▶ **DESCRIPTION OF THE TASK**
Could you output each line of the data that follows exactly?

(Recorded data)
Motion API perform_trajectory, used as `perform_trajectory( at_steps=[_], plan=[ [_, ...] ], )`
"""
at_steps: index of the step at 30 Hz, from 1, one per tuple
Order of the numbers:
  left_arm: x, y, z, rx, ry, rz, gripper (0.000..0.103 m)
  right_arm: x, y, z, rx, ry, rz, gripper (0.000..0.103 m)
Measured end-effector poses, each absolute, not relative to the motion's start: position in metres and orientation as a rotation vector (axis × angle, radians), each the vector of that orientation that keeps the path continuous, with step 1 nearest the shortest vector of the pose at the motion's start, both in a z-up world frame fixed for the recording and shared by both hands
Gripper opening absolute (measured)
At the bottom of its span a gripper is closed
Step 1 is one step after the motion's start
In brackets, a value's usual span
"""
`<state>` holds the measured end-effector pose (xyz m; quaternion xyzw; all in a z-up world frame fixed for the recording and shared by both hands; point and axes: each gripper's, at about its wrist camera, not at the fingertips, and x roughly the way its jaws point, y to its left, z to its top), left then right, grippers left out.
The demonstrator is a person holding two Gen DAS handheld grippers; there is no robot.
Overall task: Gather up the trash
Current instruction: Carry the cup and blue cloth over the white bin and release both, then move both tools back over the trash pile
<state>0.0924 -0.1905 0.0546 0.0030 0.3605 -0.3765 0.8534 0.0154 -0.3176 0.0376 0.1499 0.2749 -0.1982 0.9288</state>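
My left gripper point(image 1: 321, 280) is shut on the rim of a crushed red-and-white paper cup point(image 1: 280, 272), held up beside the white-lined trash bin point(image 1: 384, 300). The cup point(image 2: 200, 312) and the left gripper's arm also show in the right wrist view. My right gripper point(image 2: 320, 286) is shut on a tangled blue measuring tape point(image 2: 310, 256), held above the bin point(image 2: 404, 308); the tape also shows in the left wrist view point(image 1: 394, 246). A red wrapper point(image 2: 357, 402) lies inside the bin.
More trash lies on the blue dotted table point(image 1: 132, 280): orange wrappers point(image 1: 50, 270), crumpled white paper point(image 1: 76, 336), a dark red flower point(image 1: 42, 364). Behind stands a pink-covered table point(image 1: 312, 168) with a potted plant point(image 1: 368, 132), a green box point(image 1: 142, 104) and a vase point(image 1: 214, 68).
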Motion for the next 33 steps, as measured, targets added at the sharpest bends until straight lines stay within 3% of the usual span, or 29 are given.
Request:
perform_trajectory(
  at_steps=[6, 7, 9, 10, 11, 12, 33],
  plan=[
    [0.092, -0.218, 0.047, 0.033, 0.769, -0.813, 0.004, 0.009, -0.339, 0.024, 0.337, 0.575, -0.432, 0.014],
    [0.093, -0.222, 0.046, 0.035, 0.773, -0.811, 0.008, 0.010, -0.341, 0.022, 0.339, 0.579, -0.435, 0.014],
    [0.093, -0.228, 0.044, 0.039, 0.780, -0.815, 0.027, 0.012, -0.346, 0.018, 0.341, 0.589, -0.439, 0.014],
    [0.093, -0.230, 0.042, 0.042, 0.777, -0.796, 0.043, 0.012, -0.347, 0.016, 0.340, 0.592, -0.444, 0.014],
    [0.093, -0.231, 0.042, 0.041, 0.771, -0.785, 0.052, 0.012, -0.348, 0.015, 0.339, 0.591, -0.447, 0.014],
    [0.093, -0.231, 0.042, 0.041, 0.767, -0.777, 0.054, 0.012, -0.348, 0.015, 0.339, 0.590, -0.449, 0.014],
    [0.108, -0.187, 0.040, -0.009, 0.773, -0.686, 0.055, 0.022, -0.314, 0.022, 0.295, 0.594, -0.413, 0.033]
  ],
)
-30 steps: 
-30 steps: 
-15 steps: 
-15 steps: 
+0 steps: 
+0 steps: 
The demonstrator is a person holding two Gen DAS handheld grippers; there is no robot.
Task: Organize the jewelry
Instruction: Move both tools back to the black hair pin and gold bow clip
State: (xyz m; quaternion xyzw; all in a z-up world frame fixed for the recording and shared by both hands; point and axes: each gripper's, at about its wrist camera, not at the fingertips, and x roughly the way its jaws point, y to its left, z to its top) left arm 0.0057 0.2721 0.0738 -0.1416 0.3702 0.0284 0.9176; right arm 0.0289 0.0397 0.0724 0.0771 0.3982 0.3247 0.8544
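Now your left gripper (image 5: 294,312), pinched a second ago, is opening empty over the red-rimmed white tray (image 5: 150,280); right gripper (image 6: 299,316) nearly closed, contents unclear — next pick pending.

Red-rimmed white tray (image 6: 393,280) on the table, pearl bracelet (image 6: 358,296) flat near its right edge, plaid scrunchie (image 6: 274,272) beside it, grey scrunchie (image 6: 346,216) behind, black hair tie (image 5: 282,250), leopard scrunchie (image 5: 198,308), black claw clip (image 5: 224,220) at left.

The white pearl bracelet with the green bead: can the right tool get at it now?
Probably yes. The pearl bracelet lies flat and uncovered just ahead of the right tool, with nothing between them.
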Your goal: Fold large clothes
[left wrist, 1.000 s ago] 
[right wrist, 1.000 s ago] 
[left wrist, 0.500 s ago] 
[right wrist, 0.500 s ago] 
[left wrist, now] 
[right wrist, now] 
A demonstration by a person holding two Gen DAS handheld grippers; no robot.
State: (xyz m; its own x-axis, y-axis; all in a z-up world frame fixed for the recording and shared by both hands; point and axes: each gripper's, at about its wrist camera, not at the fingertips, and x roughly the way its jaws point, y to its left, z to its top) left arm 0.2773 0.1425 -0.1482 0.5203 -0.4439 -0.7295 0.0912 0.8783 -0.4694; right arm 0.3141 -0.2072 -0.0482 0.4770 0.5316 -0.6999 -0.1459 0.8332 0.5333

▶ **TASK ANSWER**
Motion API perform_trajectory, used as `perform_trajectory( at_steps=[_], plan=[ [_, ...] ], )`
"""
at_steps: index of the step at 30 Hz, from 1, one per tuple
Order of the numbers:
  left_arm: x, y, z, rx, ry, rz, gripper (0.000..0.103 m)
  right_arm: x, y, z, rx, ry, rz, gripper (0.000..0.103 m)
Measured end-effector poses, each absolute, not relative to the motion's start: position in metres and orientation as a rotation vector (axis × angle, radians), each the vector of that orientation that keeps the path continuous, with step 1 nearest the shortest vector of the pose at the motion's start, both in a z-up world frame fixed for the recording and shared by both hands
Gripper opening absolute (measured)
At the bottom of its span a gripper is closed
Step 1 is one step after the motion's start
In brackets, a value's usual span
"""
`<state>` holds the measured end-effector pose (xyz m; quaternion xyzw; all in a z-up world frame fixed for the recording and shared by both hands; point and axes: each gripper's, at about its wrist camera, not at the fingertips, and x roughly the way its jaws point, y to its left, z to its top), left then right, grippers left out.
The demonstrator is a person holding two Gen DAS handheld grippers; there is no robot.
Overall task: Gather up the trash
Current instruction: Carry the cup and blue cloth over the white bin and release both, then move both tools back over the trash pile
<state>0.0924 -0.1905 0.0546 0.0030 0.3605 -0.3765 0.8534 0.0154 -0.3176 0.0376 0.1499 0.2749 -0.1982 0.9288</state>
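My left gripper point(image 1: 321, 280) is shut on the rim of a crushed red-and-white paper cup point(image 1: 280, 272), held up beside the white-lined trash bin point(image 1: 384, 300). The cup point(image 2: 200, 312) and the left gripper's arm also show in the right wrist view. My right gripper point(image 2: 320, 286) is shut on a tangled blue measuring tape point(image 2: 310, 256), held above the bin point(image 2: 404, 308); the tape also shows in the left wrist view point(image 1: 394, 246). A red wrapper point(image 2: 357, 402) lies inside the bin.
More trash lies on the blue dotted table point(image 1: 132, 280): orange wrappers point(image 1: 50, 270), crumpled white paper point(image 1: 76, 336), a dark red flower point(image 1: 42, 364). Behind stands a pink-covered table point(image 1: 312, 168) with a potted plant point(image 1: 368, 132), a green box point(image 1: 142, 104) and a vase point(image 1: 214, 68).
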Motion for the next 33 steps, as measured, targets added at the sharpest bends until straight lines stay within 3% of the usual span, or 29 are given.
Request:
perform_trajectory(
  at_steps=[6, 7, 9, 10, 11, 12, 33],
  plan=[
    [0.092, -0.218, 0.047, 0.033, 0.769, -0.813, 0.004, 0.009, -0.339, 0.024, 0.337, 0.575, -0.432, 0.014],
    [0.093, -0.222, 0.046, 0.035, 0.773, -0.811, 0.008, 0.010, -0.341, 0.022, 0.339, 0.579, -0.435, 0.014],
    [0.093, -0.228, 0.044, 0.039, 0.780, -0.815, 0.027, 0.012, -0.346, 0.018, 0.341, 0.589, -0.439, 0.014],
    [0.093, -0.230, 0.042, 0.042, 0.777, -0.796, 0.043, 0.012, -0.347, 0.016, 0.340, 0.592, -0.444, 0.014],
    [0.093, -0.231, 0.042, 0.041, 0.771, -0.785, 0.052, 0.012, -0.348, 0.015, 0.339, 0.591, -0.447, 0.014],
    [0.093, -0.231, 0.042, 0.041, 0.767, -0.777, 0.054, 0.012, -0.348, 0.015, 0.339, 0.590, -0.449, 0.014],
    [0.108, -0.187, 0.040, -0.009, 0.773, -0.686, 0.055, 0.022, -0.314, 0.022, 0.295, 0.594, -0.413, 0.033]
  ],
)
-30 steps: 
-30 steps: 
-15 steps: 
-15 steps: 
+0 steps: 
+0 steps: 
The demonstrator is a person holding two Gen DAS handheld grippers; there is no robot.
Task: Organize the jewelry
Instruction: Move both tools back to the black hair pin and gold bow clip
State: (xyz m; quaternion xyzw; all in a z-up world frame fixed for the recording and shared by both hands; point and axes: each gripper's, at about its wrist camera, not at the fingertips, and x roughly the way its jaws point, y to its left, z to its top) left arm 0.0057 0.2721 0.0738 -0.1416 0.3702 0.0284 0.9176; right arm 0.0289 0.0397 0.0724 0.0771 0.3982 0.3247 0.8544
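Now your left gripper (image 5: 294,312), pinched a second ago, is opening empty over the red-rimmed white tray (image 5: 150,280); right gripper (image 6: 299,316) nearly closed, contents unclear — next pick pending.

Red-rimmed white tray (image 6: 393,280) on the table, pearl bracelet (image 6: 358,296) flat near its right edge, plaid scrunchie (image 6: 274,272) beside it, grey scrunchie (image 6: 346,216) behind, black hair tie (image 5: 282,250), leopard scrunchie (image 5: 198,308), black claw clip (image 5: 224,220) at left.

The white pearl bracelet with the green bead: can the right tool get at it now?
Probably yes. The pearl bracelet lies flat and uncovered just ahead of the right tool, with nothing between them.
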Your goal: Fold large clothes
[left wrist, 1.000 s ago] 
[right wrist, 1.000 s ago] 
[left wrist, 0.500 s ago] 
[right wrist, 0.500 s ago] 
[left wrist, now] 
[right wrist, now] 
A demonstration by a person holding two Gen DAS handheld grippers; no robot.
State: (xyz m; its own x-axis, y-axis; all in a z-up world frame fixed for the recording and shared by both hands; point and axes: each gripper's, at about its wrist camera, not at the fingertips, and x roughly the way its jaws point, y to its left, z to its top) left arm 0.2773 0.1425 -0.1482 0.5203 -0.4439 -0.7295 0.0912 0.8783 -0.4694; right arm 0.3141 -0.2072 -0.0482 0.4770 0.5316 -0.6999 -0.1459 0.8332 0.5333

This exercise calls for no further output.